Second, patients with COPD and acidemia requiring mechanical ventilation, and in particular those in whom intubation criteria are being monitored, are typically treated in the intensive care unit (ICU). In the study by Luo et al,10 patients had been treated on non-ICU wards, and it remains to be elucidated if the results are transferrable to non-ICU conditions in other countries or to the ICU setting in general.
Third, patients had acute respiratory deteriorations with respiratory acidosis, but this was apparently superimposed on substantial preexisting chronic hypercapnia. This is evidenced by relatively high mean baseline Paco2levels of 79 mm Hg in both groups in view of rather mild respiratory acidosis (mean pH level of 7.31 in both groups) with substantial metabolic compensation of respiratory acidosis (mean bicarbonate level of 38 mm Hg in the high-intensity NPPV group and 39 mm Hg in the low-intensity NPPV group). The mean respiratory rates at baseline were 22 breaths/min in both groups. This is in clear contrast to most of the trials that have established the evidence for noninvasive ventilation using the classic approach.11 For example, in the seminal paper by Brochard et al,12 the mean baseline respiratory rate was 33 breaths/min both in the treatment (noninvasive ventilation) and in the standard group, and hypercapnia was less severe despite more severe acidemia. Such patients are more likely to develop dynamic hyperinflation with more aggressive forms of noninvasive ventilation compared with the patients in the study by Luo et al.10
Clinicians will recognize that there is no strict separation between acute and chronic hypercapnia in patients with COPD. Acute to chronic respiratory failure with hypercapnia has the potential to present with different degrees of acuity, ranging from predominantly acute to predominantly chronic. Based on the study by Luo et al,10 switching to high-intensity NPPV may be superior to continuing low-intensity NPPV in patients with an exacerbation of COPD and persistent hypercapnia despite 6 hours of low-intensity noninvasive ventilation; however, this result may only apply to patients who had prior noninvasive ventilation use and have chronic hypercapnia with acute respiratory decompensation that is less severe. In addition, more important clinical benefits (such as reductions in actual intubation rates or mortality) need to be demonstrated prior to recommending high-intensity noninvasive ventilation as the preferred modality in the acute setting.

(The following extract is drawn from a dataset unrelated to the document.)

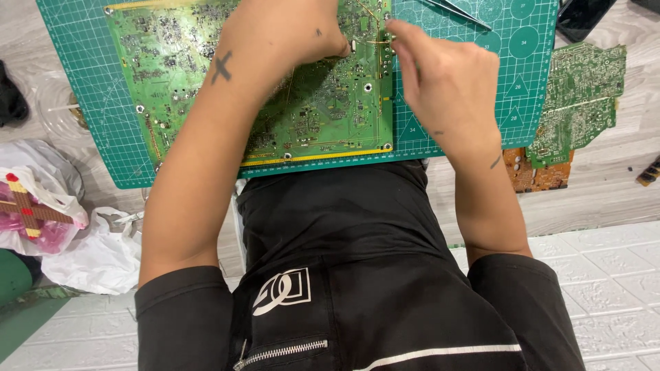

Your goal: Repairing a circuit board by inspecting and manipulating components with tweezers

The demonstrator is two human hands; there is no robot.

The results reported by Luo et al10 cannot be assumed to apply to patients with more severe respiratory distress, particularly those who are likely to develop dynamic hyperinflation. Nevertheless, this study clearly broadens the view on potential treatment strategies in patients with an exacerbation of COPD and respiratory acidosis. These results should also encourage the international research community to further investigate and confirm the effect of reducing Paco2 level on both physiological and clinical outcomes in patients with an exacerbation of COPD receiving high-intensity NPPV.